- EXERCISE INSTRUCTIONS
Pull every line containing the word "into" from the records.

(Data extracted from a collection)
"""
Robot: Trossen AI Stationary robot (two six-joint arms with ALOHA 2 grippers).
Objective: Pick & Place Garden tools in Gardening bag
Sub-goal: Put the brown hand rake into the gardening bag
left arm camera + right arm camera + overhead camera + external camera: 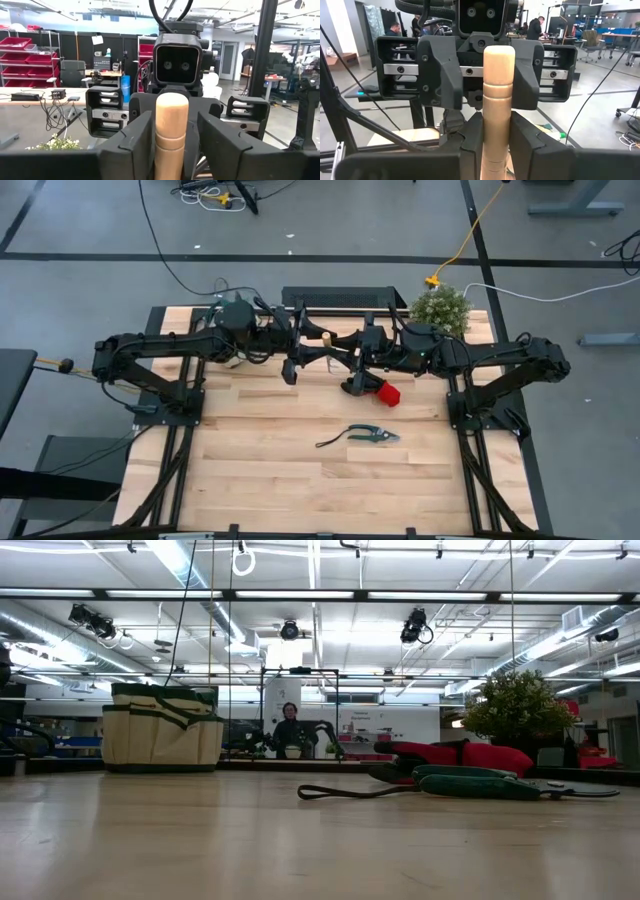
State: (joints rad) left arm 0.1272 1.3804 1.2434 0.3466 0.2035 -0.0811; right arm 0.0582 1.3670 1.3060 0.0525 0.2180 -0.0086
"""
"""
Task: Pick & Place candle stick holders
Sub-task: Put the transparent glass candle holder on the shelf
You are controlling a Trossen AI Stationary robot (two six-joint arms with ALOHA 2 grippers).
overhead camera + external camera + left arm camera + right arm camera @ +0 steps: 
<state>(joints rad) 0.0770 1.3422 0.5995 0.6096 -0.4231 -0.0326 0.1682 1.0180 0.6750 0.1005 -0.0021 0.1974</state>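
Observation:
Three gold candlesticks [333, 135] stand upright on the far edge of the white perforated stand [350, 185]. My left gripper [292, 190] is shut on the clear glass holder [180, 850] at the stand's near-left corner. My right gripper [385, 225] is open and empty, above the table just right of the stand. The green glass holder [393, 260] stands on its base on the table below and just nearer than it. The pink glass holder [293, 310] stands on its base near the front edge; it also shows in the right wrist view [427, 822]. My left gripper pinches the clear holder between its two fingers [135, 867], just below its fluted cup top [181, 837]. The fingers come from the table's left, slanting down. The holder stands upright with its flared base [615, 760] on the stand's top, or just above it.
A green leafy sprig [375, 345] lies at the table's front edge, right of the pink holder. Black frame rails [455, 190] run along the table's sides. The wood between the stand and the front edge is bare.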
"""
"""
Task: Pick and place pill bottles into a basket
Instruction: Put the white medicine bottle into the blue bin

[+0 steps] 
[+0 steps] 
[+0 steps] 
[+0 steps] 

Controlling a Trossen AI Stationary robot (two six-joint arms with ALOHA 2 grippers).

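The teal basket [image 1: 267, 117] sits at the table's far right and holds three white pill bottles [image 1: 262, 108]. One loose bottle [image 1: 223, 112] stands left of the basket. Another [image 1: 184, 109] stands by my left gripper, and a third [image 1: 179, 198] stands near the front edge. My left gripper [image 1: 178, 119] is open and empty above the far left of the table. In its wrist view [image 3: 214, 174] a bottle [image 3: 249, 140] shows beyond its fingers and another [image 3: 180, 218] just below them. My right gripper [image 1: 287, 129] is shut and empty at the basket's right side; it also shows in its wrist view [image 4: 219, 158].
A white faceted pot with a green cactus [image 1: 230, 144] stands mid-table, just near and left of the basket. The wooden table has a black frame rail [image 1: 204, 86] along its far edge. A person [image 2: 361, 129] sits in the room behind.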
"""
- YOUR SOLUTION
Sub-goal: Put the brown hand rake into the gardening bag
Task: Pick and place pill bottles into a basket
Instruction: Put the white medicine bottle into the blue bin

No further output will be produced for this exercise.